### YOUR INSTRUCTIONS
Reproduce, from the lines below, exactly the stretch that begins at the line containing "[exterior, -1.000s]" and ends at the line containing "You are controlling", both included.

Excerpts from a dataset
Content starts
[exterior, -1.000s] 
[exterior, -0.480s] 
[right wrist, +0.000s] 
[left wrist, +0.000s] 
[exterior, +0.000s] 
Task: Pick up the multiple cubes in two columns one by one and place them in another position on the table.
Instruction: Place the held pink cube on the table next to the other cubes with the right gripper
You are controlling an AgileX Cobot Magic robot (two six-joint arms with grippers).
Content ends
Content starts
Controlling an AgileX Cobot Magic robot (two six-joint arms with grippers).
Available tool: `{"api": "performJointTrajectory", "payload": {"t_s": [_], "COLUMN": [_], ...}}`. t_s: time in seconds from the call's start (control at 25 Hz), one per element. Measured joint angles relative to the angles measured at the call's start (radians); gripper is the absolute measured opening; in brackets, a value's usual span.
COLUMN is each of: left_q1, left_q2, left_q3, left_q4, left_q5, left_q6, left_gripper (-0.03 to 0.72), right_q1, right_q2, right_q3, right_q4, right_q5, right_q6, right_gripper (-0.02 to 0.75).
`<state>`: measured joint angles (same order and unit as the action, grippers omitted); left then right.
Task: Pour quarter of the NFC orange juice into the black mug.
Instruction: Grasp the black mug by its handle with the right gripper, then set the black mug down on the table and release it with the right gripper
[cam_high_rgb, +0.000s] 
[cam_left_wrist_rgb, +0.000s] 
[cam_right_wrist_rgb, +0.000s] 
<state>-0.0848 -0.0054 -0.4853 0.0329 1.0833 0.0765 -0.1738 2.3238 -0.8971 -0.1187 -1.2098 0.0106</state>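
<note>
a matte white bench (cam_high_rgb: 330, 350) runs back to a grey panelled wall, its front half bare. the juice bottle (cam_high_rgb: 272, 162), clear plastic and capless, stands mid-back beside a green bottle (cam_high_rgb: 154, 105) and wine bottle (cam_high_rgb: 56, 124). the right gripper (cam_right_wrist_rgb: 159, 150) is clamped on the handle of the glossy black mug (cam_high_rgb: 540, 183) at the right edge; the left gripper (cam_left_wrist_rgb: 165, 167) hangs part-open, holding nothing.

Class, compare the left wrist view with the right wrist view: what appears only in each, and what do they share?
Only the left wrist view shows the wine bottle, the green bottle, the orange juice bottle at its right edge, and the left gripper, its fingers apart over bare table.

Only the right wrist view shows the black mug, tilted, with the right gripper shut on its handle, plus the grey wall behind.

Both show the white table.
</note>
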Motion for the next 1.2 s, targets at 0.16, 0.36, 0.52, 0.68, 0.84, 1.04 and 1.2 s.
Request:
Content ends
### EXERCISE SOLUTION
[exterior, -1.000s] 
[exterior, -0.480s] 
[right wrist, +0.000s] 
[left wrist, +0.000s] 
[exterior, +0.000s] 
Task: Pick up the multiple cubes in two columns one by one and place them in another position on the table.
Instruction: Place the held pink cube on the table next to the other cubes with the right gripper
You are controlling an AgileX Cobot Magic robot (two six-joint arms with grippers).

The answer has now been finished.